— Aim of the exercise —
Could every line of the data be printed exactly as it reads?

— Data extract —
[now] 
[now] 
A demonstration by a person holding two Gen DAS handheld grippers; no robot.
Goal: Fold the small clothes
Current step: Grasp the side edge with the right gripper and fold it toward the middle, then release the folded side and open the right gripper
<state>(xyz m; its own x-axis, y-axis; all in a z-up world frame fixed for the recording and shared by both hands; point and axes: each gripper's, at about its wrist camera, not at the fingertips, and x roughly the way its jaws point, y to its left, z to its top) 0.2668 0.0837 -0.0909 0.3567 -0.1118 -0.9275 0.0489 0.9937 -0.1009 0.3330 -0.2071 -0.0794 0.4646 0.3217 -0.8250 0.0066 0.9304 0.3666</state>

— Exercise output —
[now] 
[now] 
A demonstration by a person holding two Gen DAS handheld grippers; no robot.
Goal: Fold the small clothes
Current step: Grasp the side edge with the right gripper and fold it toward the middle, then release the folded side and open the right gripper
<state>(xyz m; its own x-axis, y-axis; all in a z-up world frame fixed for the recording and shared by both hands; point and axes: each gripper's, at about its wrist camera, not at the fingertips, and x roughly the way its jaws point, y to its left, z to its top) 0.2668 0.0837 -0.0909 0.3567 -0.1118 -0.9275 0.0489 0.9937 -0.1009 0.3330 -0.2071 -0.0794 0.4646 0.3217 -0.8250 0.0066 0.9304 0.3666</state>

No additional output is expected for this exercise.